Since the separation, Michael hasn't been in a serious relationship, but he has dated both men and women, something he says has been "absolutely challenging. Not only does he need to overcome all the typical challenges of a newly divorced parent ("Do they like kids? Would they be a good stepparent?") but also the added stresses of being bisexual. "It can sometimes just be a bit too much for some women to handle," he said.

He has been intentional about making sure his children have known, from a young age, that "daddy likes girls and boys," he said. "They have grown up seeing me interact with people I've dated in a romantic way, like hand holding, abd expressing affection, so I think as they get older it's not something that will ever really seem foreign or different to them to see me with a man or woman," he said.

In his dates with other men, Michael says most guys tend to be surprised to learn that he has biological children. "But once I explain that I am bisexual, it's usually much more easily understood," he said. He is more irritated, though, when people question or outright refuse to recognize his bisexuality. "While I understand and have witnessed many guys who use bisexuality as a "stepping stone" of sorts when coming out," he said, it does not mean that "bisexuality is not real or valid."

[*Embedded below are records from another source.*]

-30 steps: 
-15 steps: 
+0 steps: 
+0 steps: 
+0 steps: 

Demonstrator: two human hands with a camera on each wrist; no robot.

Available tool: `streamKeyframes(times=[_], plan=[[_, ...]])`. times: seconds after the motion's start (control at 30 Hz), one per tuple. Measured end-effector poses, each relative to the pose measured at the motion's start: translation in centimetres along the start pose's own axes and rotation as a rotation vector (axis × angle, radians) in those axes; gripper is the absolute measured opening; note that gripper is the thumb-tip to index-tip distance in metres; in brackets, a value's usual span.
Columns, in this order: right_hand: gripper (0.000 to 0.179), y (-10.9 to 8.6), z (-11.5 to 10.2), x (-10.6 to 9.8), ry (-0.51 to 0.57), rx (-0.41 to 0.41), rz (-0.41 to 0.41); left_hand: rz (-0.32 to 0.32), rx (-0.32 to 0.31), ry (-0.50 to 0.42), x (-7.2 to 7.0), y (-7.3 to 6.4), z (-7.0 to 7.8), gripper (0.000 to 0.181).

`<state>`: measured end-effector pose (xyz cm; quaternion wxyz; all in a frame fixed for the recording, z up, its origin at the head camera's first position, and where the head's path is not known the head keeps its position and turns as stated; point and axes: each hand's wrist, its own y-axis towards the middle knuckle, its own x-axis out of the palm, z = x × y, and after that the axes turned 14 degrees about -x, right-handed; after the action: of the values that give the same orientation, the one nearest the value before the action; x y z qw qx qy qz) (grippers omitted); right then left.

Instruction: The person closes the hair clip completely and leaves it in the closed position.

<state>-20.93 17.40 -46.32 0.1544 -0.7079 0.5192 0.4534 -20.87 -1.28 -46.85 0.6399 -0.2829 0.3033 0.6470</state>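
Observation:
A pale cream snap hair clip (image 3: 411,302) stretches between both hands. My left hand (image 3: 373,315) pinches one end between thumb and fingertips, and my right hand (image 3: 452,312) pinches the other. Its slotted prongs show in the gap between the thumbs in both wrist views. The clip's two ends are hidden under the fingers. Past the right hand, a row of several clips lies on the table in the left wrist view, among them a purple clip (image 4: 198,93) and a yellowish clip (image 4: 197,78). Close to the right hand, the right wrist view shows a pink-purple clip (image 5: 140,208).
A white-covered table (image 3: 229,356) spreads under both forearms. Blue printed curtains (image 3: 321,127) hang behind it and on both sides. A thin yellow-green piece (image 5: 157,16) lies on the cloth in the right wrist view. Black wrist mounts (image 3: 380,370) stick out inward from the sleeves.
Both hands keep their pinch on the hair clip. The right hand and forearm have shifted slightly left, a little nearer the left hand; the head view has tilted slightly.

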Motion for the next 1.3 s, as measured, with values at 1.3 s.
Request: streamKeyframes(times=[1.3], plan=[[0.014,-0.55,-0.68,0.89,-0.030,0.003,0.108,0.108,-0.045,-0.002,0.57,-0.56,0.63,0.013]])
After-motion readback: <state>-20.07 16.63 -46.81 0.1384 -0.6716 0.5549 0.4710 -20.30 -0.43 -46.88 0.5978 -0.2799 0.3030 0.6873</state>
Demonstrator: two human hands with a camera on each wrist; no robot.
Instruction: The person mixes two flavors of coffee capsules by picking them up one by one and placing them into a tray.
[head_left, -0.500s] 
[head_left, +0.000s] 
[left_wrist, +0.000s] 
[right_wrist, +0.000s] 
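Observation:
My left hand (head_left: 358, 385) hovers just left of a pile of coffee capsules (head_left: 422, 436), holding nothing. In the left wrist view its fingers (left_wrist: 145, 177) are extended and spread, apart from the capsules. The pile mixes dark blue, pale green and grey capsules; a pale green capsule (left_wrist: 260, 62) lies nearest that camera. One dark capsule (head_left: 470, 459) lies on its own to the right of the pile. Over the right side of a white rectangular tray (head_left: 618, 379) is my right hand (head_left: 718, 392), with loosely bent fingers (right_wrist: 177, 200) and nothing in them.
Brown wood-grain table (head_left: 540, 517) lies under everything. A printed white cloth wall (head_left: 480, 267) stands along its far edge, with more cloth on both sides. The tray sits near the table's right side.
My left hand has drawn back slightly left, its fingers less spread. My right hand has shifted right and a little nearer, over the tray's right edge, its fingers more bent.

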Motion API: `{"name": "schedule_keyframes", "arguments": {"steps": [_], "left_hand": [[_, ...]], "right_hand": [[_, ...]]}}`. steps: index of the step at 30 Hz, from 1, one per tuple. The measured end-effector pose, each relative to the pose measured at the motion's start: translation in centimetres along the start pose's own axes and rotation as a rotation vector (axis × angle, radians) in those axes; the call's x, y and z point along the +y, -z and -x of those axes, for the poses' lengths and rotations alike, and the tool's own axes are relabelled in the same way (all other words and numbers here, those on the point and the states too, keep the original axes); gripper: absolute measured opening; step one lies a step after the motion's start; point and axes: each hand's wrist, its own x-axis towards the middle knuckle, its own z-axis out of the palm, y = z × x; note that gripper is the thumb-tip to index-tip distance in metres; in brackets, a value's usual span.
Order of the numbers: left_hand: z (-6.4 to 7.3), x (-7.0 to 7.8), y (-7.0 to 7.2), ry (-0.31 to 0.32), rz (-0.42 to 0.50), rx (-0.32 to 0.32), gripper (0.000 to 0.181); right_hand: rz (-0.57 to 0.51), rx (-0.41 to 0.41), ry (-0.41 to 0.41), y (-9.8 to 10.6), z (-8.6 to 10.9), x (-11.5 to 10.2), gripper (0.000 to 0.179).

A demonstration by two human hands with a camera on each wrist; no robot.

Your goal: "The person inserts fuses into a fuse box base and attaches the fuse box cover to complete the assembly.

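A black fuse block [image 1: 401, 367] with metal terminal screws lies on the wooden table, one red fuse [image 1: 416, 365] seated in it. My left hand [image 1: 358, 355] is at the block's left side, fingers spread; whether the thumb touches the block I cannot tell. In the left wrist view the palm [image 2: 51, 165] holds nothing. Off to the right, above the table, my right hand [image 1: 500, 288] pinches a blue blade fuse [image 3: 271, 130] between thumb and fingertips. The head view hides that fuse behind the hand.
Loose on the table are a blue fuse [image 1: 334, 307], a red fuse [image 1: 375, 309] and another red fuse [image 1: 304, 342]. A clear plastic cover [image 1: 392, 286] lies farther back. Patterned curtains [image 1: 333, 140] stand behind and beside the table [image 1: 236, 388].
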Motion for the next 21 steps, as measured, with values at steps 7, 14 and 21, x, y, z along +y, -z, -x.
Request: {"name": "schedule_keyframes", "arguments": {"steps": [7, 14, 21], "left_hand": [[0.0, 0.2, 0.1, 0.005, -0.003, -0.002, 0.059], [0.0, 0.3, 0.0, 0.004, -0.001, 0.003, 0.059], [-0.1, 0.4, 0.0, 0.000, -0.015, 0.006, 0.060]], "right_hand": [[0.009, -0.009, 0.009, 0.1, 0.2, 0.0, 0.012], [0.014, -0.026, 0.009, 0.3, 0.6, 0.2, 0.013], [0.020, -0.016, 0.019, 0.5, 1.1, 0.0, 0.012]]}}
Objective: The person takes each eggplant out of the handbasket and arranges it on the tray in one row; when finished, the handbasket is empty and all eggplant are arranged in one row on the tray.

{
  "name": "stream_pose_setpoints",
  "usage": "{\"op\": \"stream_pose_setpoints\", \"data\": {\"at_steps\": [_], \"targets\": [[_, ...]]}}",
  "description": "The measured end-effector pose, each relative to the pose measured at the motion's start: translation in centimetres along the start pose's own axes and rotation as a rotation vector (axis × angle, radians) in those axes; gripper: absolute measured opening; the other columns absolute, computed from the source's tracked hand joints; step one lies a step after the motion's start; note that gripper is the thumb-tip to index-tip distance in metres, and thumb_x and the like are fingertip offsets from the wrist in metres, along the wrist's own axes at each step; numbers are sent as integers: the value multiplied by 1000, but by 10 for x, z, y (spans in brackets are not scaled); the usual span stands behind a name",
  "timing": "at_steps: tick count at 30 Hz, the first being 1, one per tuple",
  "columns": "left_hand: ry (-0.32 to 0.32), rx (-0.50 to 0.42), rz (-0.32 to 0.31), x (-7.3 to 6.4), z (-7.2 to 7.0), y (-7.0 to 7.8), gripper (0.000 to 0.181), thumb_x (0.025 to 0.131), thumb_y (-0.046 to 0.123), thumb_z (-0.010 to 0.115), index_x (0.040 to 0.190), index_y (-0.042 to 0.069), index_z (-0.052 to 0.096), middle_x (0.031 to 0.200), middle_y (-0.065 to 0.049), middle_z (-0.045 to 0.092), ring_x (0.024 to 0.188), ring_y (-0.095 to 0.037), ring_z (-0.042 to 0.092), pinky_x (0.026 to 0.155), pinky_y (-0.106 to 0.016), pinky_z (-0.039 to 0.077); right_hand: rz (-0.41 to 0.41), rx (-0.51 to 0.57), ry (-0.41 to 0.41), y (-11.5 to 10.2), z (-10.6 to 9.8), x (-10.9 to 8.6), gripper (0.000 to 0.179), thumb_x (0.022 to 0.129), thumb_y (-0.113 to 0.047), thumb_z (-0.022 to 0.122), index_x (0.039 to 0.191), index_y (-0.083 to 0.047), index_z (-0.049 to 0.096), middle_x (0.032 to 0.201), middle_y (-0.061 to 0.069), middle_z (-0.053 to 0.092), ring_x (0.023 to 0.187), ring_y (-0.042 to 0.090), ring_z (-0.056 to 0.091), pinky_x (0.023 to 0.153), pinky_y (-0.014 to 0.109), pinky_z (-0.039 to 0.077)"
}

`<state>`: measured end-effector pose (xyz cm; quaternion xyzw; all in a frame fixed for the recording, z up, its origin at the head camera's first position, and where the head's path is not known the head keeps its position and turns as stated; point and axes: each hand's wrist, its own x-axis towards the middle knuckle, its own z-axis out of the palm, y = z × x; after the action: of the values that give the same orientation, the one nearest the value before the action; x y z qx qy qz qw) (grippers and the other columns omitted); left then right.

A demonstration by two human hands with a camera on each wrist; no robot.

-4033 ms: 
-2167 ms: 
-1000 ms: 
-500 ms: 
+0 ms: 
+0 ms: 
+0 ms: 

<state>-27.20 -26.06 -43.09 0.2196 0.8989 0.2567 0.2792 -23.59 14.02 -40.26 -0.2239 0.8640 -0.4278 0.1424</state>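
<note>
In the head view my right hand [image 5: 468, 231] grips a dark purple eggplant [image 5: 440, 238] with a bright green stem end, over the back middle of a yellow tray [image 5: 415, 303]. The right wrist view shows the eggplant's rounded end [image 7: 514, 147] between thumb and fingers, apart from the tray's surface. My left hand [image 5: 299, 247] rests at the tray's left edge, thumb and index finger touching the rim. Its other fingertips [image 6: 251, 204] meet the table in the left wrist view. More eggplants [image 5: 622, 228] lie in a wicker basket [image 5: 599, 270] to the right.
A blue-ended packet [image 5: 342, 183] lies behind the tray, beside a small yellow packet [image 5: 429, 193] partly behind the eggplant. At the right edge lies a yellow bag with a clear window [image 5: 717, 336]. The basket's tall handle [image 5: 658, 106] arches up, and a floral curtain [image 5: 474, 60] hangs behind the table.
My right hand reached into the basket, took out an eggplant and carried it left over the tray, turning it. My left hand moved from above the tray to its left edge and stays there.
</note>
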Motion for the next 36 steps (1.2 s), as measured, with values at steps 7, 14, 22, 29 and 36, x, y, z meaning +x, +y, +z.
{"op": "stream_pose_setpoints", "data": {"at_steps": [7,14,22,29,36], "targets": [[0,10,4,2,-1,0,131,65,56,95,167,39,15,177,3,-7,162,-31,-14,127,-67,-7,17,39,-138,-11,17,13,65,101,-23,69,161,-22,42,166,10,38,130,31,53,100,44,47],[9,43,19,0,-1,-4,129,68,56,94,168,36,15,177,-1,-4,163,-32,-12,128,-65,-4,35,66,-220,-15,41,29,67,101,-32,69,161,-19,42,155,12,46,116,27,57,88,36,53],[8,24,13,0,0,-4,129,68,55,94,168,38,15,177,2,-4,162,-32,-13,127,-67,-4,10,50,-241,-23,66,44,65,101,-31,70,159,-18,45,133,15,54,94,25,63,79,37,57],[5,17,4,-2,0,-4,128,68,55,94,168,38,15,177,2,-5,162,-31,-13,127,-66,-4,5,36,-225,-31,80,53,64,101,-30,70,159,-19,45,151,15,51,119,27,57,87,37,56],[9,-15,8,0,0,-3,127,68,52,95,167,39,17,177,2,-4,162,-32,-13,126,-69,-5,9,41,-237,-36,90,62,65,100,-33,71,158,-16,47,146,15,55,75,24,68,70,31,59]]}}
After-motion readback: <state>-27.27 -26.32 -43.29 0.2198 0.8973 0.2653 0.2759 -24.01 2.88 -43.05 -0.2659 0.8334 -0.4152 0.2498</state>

As a bisexual dad, he also says he can feel isolated at times within the broader parenting community. "It can be a little intimidating feeling like you don't really belong to one side or another," he said. "There's this huge network of gay parents, and, of course straight parents. Being sort of in the middle can sometimes create a feeling of isolation"

The biggest misconception about bisexual dads who have split with their wives, he said, is that sexual orientation isn't always the reason for the separation. "When my ex wife and I separated, while my bisexuality did play a small part in it, it was not the reason we separated," he said. He added that while life might not be perfect, it's good. "My children are happy, healthy, and loved," he said. "That's really what matters the most."